Oy benim yiğit Dörtyol’um
Korumak için vatan toprağını
Satarak tüm varlığını
Direnişi başlatan sen
Kuvayi milli teşkilâtını kuran sen
İlk kurşunla şanlı bir tarihe imza atan sen
Şimdi açtın kara bağrını
Çerkeze Laza kürde
İstikamet eden edene
Büyük Türk’ün sadık dostlarımdır dediği yere
Güncemin güzergâhı
Yeşilköy kırık köprüye
Roma döneminden miras kalan bu köprü
Yenik düşse de zamana
Tarihin efsununu taşıyor hâlâ kırıklarında
Ve geçilmez kanyonu!
Geçilmez sözcüğünü rivayet kılıp
Türk milletinin irade-i nefsine sığınıp
İnancın azmiyle geçiyorum
Çağıl çağıl akan taşlı derelerden
Geçilmez kanyonunu da
Az mavi imge
Az biraz deniz havası
Aşka davet ediyor
D vitamini ve iyot kokusu
Sakin sıcak nefesiyle
Kumsalda cana can katan
bir sevgili
Dalgaların lirik sesi
Ertesinde çıkarken
engin mavilerden yeşil tepelere
Nefes aldığımı hissediyorum
Memleketimin van kedisi gözlerinde
İstanbul’u dinlesin Orhan Veli
Dayadım sırtımı amanosa
Mancınık kalesinden
Akdenizi izliyorum ben de
Kale odaları, sarnıçlar, merdivenler,
Ok atmaya yarayan mazgal pencereler
Ve ermeni kralı Hethumun yazdığı kitabesiyle
Çağlar ötesindeyim Konaklı köyünde
İlerliyorum biraz daha yukarılara
Yeşilliğin şah damarına
Kayınlar, çınarlar, köknarlar, çam ağaçları
ve doğal güzelliğiyle yaylalar hedefimde
Büyük bir cami görünüyor ilerde
Yaklaşıyorum iyice
Şadırvanlar arasında bir türbe
Ziyaret etmeden geçilmez kültürümüzde
Çorba koyuyorlar önüme
Ecdadın misafirperverliğiyle
Tefekküre salan bir maneviyat duygusu sarıyor ne hikmetse
Rakım ı arttırarak çıkıyorum yaylalara
Yarım gaz ilerlerken
Kıvrımlı dağ yollarında
Bir başkadır benim memleketim çalıyor radyoda
Geçerken kayınların, mis kokulu pürenlerin arasından
Bayramlık telâşı var kalp atışlarımda
Gelip saçlarımı okşuyor çocukluk anılarım
Gün doğmadan kalkmış annem
Ekmeği almış fırından
Çıkarmış tereyağını yayıktan
Uyanıyoruz hazır kahvaltıya
Off!
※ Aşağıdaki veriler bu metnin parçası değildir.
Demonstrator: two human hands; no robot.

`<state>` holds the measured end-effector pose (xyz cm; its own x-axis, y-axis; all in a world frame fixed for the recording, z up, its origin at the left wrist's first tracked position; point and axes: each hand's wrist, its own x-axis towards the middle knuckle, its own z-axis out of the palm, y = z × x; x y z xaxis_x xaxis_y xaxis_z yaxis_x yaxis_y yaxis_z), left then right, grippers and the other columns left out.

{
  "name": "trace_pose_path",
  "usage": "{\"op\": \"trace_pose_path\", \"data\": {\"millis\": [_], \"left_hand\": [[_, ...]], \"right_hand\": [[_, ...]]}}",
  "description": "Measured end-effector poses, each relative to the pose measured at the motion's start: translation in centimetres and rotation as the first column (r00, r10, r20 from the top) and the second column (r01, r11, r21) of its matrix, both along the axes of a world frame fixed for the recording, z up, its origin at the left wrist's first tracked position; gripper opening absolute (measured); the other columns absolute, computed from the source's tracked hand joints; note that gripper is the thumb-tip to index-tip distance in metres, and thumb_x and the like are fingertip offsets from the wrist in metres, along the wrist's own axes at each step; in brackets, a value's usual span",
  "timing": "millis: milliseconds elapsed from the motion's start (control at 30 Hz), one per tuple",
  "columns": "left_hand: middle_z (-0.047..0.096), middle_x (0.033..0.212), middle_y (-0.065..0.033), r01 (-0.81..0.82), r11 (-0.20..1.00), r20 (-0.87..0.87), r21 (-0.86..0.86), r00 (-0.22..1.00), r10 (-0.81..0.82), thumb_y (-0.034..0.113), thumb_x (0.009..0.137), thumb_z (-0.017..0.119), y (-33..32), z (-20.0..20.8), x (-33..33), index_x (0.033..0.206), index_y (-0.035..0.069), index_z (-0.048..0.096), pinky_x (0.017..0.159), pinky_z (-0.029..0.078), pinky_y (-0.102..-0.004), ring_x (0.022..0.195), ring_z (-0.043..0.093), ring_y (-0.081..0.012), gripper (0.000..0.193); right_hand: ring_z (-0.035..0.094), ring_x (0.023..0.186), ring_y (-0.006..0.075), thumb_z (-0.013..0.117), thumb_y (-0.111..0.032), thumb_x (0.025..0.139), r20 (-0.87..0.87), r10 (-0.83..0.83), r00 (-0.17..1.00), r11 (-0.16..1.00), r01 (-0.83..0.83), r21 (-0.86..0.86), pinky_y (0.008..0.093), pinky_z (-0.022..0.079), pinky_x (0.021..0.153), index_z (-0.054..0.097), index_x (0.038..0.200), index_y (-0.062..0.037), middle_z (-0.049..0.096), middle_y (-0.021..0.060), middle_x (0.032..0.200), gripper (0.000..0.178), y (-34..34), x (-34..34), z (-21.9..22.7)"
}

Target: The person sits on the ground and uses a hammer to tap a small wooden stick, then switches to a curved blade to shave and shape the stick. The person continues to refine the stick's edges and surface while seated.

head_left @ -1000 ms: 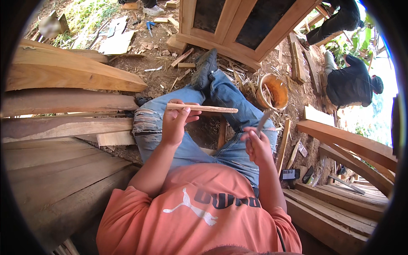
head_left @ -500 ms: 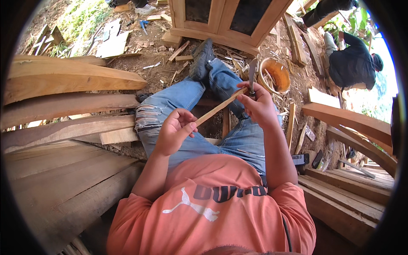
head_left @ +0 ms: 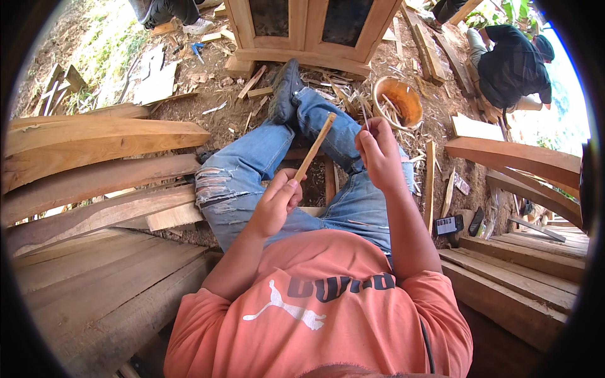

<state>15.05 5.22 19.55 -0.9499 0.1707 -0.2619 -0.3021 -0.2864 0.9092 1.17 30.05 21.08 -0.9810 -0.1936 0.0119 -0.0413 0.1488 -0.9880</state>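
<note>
A thin wooden stick (head_left: 316,146) slants up and away above my lap, with the fingers of my left hand (head_left: 279,200) closed around its near end. My right hand (head_left: 380,154) grips a knife (head_left: 365,117); its narrow blade points up and away, seen nearly edge-on, and the handle is hidden in my fingers. Blade and stick are apart, the stick's free end lying to the left of the knife. Below both hands are my legs in torn blue jeans (head_left: 236,170).
An orange bucket (head_left: 413,104) with wood scraps inside stands beyond my right hand. A wooden panelled cabinet (head_left: 302,57) is ahead. Thick planks (head_left: 107,142) flank me on the left, more boards (head_left: 510,277) on the right. Another person (head_left: 510,66) bends over at the far right.
The stick's far end has left my right hand and swung upward, now held by my left hand alone. The knife has turned so its blade looks thinner.
</note>
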Motion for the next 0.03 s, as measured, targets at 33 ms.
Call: {"op": "trace_pose_path", "data": {"millis": [33], "left_hand": [[0.046, 0.085, 0.0019, -0.033, 0.998, -0.028, -0.047, 0.999, 0.032, 0.027, 0.118, 0.043, 0.04, -0.36, 0.06, 0.14, 0.003, 0.051, 0.061, 0.034, -0.0214, 0.072, 0.039, -0.0059, 0.033]], "right_hand": [[0.053, 0.064, 0.0035, 0.066, -0.017, 0.108, -0.001, 0.018, 1.0, 0.996, -0.017, 0.082, 0.0202, 0.041, 0.054, 0.052, 0.129, -0.0059, 0.071, 0.005, 0.097, 0.028, 0.24, 0.3, -0.61]]}}
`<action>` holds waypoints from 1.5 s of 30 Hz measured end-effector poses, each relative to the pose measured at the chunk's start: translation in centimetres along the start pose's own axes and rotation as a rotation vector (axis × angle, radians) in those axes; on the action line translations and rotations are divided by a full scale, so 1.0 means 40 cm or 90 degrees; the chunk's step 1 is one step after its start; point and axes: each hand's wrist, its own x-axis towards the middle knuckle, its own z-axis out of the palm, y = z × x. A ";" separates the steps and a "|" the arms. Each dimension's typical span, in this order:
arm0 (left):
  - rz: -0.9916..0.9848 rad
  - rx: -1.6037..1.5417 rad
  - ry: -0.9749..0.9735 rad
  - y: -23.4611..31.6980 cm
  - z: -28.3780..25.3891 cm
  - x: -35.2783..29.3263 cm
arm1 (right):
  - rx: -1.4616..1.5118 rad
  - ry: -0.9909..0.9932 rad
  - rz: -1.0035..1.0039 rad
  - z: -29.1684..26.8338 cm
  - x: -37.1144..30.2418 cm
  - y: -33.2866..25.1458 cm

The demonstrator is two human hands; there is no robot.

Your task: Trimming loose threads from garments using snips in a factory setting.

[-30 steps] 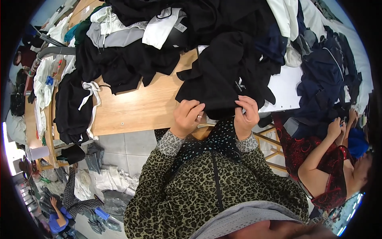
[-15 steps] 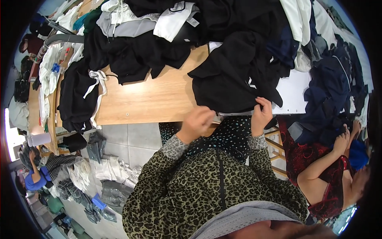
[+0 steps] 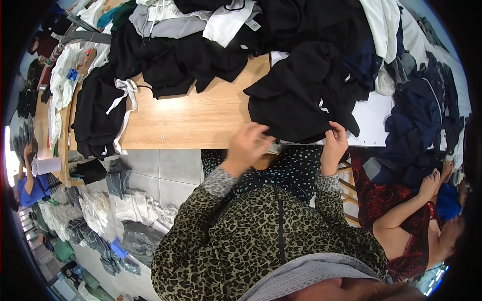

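Note:
A black garment [image 3: 296,95] lies bunched at the table's near edge, with a small white label [image 3: 323,105] showing on it. At its near right edge my right hand [image 3: 335,144] pinches the cloth between thumb and fingers. My left hand [image 3: 247,148] is beside the garment's near left corner, slightly blurred, its fingers loosely bent and apart with nothing visible in them. Under the garment's right side a white sheet [image 3: 374,113] covers part of the wooden table [image 3: 186,123].
More black clothes [image 3: 175,65] are heaped along the back, with grey shorts [image 3: 170,25] on top. Another black garment with white ties [image 3: 95,110] hangs over the left edge. Navy clothes [image 3: 416,110] pile up at right, where a co-worker's arm [image 3: 401,213] is close. Bagged clothes [image 3: 143,241] lie on the floor.
My left hand has lifted slightly away from the table edge, its fingers showing more clearly. My right hand still pinches the black garment. The view has shifted a little; a person at far left has moved.

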 end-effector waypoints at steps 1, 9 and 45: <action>-0.002 -0.031 -0.036 0.045 0.014 0.011 | 0.000 -0.004 -0.005 0.011 -0.009 -0.018; 0.127 -0.126 0.091 0.094 0.040 0.125 | -0.063 -0.026 -0.347 0.036 -0.008 -0.152; -0.693 -0.828 0.155 -0.134 -0.120 0.069 | 0.334 -0.091 0.259 -0.131 0.118 -0.065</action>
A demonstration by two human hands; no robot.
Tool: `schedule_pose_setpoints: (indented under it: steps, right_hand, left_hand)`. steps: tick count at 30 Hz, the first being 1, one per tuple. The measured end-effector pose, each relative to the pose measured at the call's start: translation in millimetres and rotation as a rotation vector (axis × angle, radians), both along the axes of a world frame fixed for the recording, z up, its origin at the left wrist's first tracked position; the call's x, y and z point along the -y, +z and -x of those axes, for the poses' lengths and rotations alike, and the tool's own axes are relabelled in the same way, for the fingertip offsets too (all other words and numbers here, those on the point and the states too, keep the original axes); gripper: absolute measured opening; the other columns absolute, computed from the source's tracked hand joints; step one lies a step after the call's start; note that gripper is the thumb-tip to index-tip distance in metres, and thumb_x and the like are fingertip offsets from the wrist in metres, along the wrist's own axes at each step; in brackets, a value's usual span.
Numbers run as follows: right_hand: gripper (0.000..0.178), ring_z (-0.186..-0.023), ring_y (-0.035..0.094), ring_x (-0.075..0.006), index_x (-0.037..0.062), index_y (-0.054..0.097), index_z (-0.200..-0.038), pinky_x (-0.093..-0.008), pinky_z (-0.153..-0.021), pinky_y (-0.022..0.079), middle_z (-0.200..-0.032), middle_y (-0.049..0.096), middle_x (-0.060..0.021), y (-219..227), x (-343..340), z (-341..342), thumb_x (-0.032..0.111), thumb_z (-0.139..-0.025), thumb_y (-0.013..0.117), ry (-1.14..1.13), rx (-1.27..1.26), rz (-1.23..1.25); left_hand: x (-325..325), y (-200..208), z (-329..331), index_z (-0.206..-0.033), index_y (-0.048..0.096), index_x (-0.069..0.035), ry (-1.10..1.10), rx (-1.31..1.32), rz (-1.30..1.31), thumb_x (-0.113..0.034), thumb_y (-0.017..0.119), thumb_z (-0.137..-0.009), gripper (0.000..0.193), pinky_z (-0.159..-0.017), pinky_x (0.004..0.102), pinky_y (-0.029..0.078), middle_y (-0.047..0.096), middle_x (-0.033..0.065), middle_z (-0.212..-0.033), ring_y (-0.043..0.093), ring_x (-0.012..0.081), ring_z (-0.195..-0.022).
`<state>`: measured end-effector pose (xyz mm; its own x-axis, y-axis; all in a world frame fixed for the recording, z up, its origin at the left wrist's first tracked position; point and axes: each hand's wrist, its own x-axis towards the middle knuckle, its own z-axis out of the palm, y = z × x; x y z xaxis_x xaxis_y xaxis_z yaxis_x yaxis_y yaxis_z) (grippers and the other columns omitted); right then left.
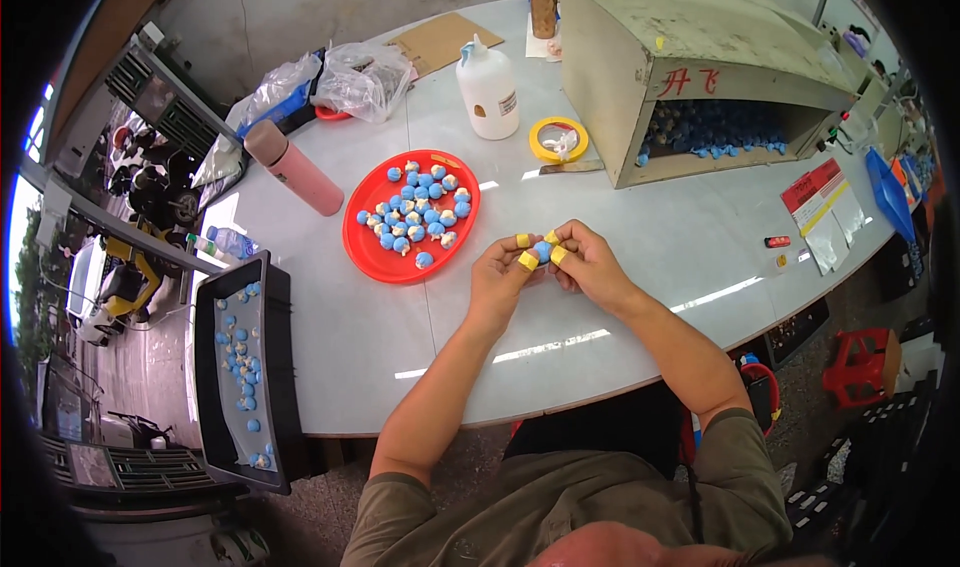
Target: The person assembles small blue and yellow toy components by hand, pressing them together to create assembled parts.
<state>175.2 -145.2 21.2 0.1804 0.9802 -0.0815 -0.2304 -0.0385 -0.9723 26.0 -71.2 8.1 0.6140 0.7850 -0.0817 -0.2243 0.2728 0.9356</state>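
Between the fingertips of my left hand (499, 275) and my right hand (596, 263) is a small blue ball-shaped piece (543, 252). Both hands pinch it just above the table, and yellow tape wraps several of my fingertips. Left of my hands stands a round red plate (374, 263) heaped with small blue-and-cream pieces (412, 207). One blue piece (424, 260) lies apart near the plate's front rim. My fingers cover part of the held piece, so its far side is hidden.
A black bin (292, 367) with more blue pieces is at the left edge. Behind the plate are a pink flask (300, 175) and a white bottle (488, 92). A yellow tape roll (558, 140) and a knife blade (572, 168) lie before a large box (700, 57) holding blue pieces.
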Motion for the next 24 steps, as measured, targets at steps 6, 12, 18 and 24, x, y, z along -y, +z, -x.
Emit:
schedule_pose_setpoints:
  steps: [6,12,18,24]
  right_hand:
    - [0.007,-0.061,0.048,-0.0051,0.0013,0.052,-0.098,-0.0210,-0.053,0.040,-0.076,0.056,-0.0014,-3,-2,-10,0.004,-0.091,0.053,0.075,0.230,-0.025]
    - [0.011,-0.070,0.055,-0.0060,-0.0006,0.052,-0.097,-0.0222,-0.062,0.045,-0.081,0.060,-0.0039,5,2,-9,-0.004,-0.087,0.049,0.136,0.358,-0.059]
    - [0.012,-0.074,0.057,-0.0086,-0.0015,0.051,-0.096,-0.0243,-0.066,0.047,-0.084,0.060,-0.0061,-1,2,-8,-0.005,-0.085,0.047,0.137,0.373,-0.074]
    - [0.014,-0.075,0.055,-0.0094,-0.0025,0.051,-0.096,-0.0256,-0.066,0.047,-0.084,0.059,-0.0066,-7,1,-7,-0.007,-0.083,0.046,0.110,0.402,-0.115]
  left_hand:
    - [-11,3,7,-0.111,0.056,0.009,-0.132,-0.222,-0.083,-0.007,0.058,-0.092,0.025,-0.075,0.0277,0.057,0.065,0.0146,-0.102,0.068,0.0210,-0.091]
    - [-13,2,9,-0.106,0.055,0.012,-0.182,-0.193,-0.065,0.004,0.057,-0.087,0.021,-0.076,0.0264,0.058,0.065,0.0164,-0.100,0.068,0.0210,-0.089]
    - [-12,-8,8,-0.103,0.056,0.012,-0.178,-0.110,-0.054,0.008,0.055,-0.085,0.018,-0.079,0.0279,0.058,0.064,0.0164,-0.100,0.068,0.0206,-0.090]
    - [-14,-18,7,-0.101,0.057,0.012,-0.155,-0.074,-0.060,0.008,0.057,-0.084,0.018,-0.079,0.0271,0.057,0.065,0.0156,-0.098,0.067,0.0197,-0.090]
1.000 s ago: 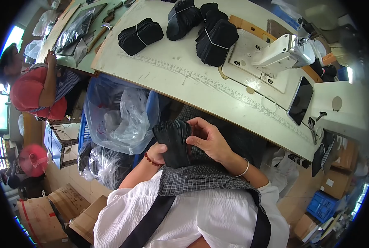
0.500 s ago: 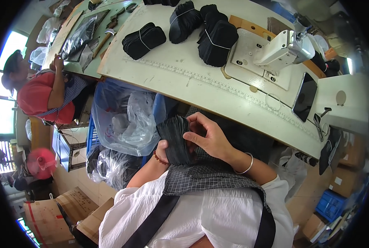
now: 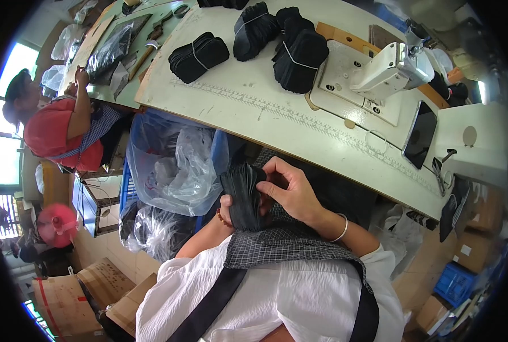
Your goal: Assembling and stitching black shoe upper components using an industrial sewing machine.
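Observation:
In my left hand (image 3: 225, 209) is a thick stack of black fabric pieces (image 3: 244, 196), its layered edges facing up above my lap. My left thumb presses the near left side; the other fingers are hidden beneath. My right hand (image 3: 293, 192) has its thumb and curled fingers closed on the upper right edge of the stack, at the outermost piece. Beyond them on the white table (image 3: 220, 111) lie bundles of similar black pieces, tied with light bands: one at the left (image 3: 199, 57), one in the middle (image 3: 255, 31) and one by the machine (image 3: 300, 60).
A white sewing machine (image 3: 388, 71) stands on the table at the right, near a phone (image 3: 420, 134) and small scissors (image 3: 438, 174). A clear plastic-lined bin (image 3: 174, 196) sits left of my hands. A co-worker (image 3: 66, 128) in red works at a green table, far left.
The stack has shifted slightly right and its layers are fanned a little more. My right hand has moved slightly with it. At the far left, the co-worker's hands have moved.

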Demonstrator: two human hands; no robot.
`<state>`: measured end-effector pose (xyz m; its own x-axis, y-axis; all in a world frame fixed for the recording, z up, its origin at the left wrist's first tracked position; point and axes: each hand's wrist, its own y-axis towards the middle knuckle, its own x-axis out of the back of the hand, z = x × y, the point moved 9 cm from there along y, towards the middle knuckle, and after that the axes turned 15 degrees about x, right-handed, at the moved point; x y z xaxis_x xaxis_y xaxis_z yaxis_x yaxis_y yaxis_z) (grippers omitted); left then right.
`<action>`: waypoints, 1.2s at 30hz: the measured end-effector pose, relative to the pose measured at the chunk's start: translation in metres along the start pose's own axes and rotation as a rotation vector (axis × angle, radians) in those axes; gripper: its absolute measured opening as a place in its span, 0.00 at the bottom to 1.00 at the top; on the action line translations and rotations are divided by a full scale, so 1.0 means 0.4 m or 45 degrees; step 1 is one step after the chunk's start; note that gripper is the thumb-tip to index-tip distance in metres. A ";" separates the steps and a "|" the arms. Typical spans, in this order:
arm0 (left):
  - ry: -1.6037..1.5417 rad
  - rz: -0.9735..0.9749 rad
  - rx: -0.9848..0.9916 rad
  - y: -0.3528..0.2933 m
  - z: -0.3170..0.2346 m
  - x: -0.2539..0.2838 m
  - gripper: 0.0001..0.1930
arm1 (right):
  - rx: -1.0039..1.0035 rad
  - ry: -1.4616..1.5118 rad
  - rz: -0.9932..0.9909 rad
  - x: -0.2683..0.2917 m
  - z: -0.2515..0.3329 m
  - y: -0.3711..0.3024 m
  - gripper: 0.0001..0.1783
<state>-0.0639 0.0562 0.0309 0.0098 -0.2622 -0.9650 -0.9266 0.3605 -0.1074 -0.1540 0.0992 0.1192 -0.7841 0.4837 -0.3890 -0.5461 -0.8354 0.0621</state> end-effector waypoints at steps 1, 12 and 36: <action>0.000 -0.001 0.004 0.001 0.000 -0.004 0.41 | 0.013 -0.057 -0.007 -0.001 0.008 -0.001 0.08; 0.110 -0.019 -0.090 -0.001 -0.029 0.043 0.44 | 0.250 -0.297 -0.074 -0.003 0.050 -0.004 0.07; 0.233 -0.152 0.043 -0.011 -0.020 0.018 0.46 | 0.492 -0.647 0.031 0.012 0.076 0.004 0.06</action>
<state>-0.0629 0.0457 0.0263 0.0478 -0.4617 -0.8858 -0.9097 0.3462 -0.2295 -0.1677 0.1084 0.1454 -0.7878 0.6085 0.0956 -0.5189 -0.7393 0.4292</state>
Anılar
Buğulanıyor bakışlarım
Kirpiklerimden yanaklarıma düşen damlalar eşlik ediyor
Burnumun direğindeki sızıya
Dalgın anılarla geldim Topaktaşa
Doğa da yürüyüş için harika bir fırsat
Patika yollardan erişmek Mığır tepesine
Uzansam bulutları tutacağım doruklarda
Özgür kuşlar gibi
Balkıyan kanatlarımın seyrinde
İzliyorum dünyalık güzellikleri
O kadar çok gezecek yer var ki
Taşoluk, düvencinin çayı, domuz damı,kapılı derken
Pınarlardan su içerek
Temiz havayla ödüllendiriyorum ciğerlerimi
Huşu ile dolaşırken doğa da
Mistik bir ney çalıyor kuş sesleri
Bin bir çeşit bitki ve ağacın ikramıyla
Eyvallah diyorum
Teyakkuza geçen yaşamak sevincime
Eylül de başka Ekim de başka
Kasım da renklerin cümbüşü bambaşka
Cennet manzaralı memleketimde
Eş dost yarenle pazar gezmelerinde
Cirit atıyor balıklar
Beşikgölde Küşne de
Masa atıyor kimisi soğuk suların içine
Kimi tahta köprülerin üstünde keyifle demlenmekte
Şenlenir sahriyeler kahkahalar eşliğinde
Gastronomi şehrimiz Hatay’a bağlı olmamızdan mütevellit
Unesco onaylıdır yemek ve mezelerimizde
Amanosla Akdenizin bakıştığı
Van kedisi gözlerde aldım ilk nefesi
Yine bu inci tanesi memleketimde vermek isterim son nefesimi...
5.0
97% (35)
1.0
3% (1)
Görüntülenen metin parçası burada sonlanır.